Some philosophical premises for the formation and occurrence of large metal accumulations in the crust
published: Jan 1, 1988
ArtNo. ESP136000302002, Price: 19.00 €
Ore deposits in the broadest context are the result of favourable coincidence of economic, technological and geologic conditions. Although at present the bulk of metals is recovered from "classical" deposits that also represent significant and accurately outlined, local sites of anomalous geochemical accumulation and concentration, there are exceptions (e.g. the world ocean as an "orebody" of Mg recovered from seawater) and more are to appear in the future. In the present paper, only the "classical" metallic deposits of anomalous magnitude (giant and supergiant in the sense of Laznicka, 1983) are considered.
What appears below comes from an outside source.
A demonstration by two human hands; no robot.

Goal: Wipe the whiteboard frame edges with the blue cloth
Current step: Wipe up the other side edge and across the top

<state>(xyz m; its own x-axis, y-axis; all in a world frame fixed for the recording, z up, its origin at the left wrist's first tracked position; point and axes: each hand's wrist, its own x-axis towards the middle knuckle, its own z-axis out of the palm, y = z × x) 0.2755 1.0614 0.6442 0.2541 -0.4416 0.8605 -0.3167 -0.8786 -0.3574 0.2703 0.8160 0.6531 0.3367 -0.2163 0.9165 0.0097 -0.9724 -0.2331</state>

Most of the existing attempts to explain (and in the future predict) the large metal accumulations suffer from excessive (sometimes quasireligious) determinism. Typically, the problem is approached by assembling a hierarchy of the strongest presently popular geological agents, structures and processes (such as Benioff zones, rifts, lineaments, anomalous mantle spots) as a first step, followed by attempts to tie to some of their effects the giant metal deposits usually as a poorly discriminated global set, or as a collection of best-fitting examples. Because numerical data are rarely used and there are no limiting constraints on distances, timing, "weight" of influence, etc. between the deposits and the supposed governing agents, a "fit" can almost always be demonstrated.